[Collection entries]
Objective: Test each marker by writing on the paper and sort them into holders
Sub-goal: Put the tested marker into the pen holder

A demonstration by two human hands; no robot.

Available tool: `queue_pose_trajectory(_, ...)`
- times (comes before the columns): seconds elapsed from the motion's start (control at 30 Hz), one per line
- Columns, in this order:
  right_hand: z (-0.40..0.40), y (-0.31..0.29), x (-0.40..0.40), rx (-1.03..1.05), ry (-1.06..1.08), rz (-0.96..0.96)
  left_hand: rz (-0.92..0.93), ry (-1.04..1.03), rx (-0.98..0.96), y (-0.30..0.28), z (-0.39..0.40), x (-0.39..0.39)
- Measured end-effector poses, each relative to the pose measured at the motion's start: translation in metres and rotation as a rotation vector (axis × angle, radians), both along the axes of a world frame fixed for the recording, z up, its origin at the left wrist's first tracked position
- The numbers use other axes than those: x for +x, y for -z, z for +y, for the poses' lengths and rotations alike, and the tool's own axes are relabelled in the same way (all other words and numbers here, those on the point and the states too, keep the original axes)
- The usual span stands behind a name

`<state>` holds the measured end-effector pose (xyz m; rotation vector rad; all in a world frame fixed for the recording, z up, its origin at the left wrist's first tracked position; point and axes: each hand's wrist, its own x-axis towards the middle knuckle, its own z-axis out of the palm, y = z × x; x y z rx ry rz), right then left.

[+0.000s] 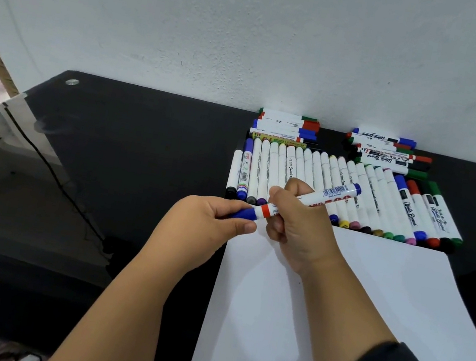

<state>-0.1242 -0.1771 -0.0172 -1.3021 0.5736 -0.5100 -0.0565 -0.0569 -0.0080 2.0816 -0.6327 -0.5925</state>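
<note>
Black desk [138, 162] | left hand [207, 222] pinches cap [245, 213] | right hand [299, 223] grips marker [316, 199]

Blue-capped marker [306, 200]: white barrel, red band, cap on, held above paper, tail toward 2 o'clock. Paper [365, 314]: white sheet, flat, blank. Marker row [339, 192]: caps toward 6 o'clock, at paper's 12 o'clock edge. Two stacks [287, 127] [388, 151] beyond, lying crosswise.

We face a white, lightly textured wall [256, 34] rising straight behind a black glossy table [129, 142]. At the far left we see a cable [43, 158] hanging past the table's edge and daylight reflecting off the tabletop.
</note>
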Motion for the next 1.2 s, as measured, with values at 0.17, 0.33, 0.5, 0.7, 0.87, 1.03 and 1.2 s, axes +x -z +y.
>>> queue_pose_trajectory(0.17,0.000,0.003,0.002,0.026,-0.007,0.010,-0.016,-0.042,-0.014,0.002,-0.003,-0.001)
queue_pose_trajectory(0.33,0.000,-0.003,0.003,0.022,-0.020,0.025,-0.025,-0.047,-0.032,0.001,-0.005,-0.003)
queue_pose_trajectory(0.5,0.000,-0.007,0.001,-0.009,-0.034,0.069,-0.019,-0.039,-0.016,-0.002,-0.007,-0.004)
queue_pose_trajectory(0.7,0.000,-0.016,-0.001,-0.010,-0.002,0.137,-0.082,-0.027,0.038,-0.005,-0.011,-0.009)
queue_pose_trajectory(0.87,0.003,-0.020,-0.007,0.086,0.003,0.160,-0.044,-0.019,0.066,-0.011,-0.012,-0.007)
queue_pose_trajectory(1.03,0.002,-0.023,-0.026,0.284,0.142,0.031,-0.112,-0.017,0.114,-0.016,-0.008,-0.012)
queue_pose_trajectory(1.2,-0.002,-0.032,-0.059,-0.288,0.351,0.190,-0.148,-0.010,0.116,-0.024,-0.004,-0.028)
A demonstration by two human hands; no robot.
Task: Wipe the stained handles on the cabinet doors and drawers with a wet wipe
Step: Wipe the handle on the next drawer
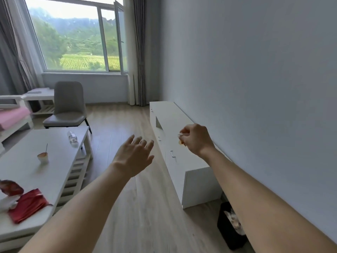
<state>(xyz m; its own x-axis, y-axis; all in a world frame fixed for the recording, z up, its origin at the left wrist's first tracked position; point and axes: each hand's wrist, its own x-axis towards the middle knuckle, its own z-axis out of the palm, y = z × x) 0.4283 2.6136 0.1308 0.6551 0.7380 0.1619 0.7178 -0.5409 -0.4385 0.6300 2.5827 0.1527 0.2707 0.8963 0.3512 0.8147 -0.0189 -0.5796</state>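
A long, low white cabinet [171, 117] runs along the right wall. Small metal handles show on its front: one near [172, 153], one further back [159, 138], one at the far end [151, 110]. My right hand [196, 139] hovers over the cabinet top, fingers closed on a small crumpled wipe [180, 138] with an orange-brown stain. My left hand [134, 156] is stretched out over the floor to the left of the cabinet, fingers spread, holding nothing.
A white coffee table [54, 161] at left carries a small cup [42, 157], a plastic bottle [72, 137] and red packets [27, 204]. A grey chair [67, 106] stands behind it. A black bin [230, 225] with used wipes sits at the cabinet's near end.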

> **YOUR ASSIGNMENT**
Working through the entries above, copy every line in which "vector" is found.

> **WRITTEN RESPONSE**
- Measured end-effector poses, each relative to the pose measured at the motion's start: translation in metres and rotation as a rotation vector (axis × angle, radians), both along the axes of a world frame fixed for the recording, z up, its origin at the left wrist's first tracked position
`<state>` holds the measured end-effector pose (xyz m; rotation vector rad; all in a world frame fixed for the recording, z up, its origin at the left wrist's first tracked position; point and axes: each hand's wrist, its own x-axis towards the middle knuckle, its own z-axis out of the palm, y = z × x; x y z rx ry rz), right then left.

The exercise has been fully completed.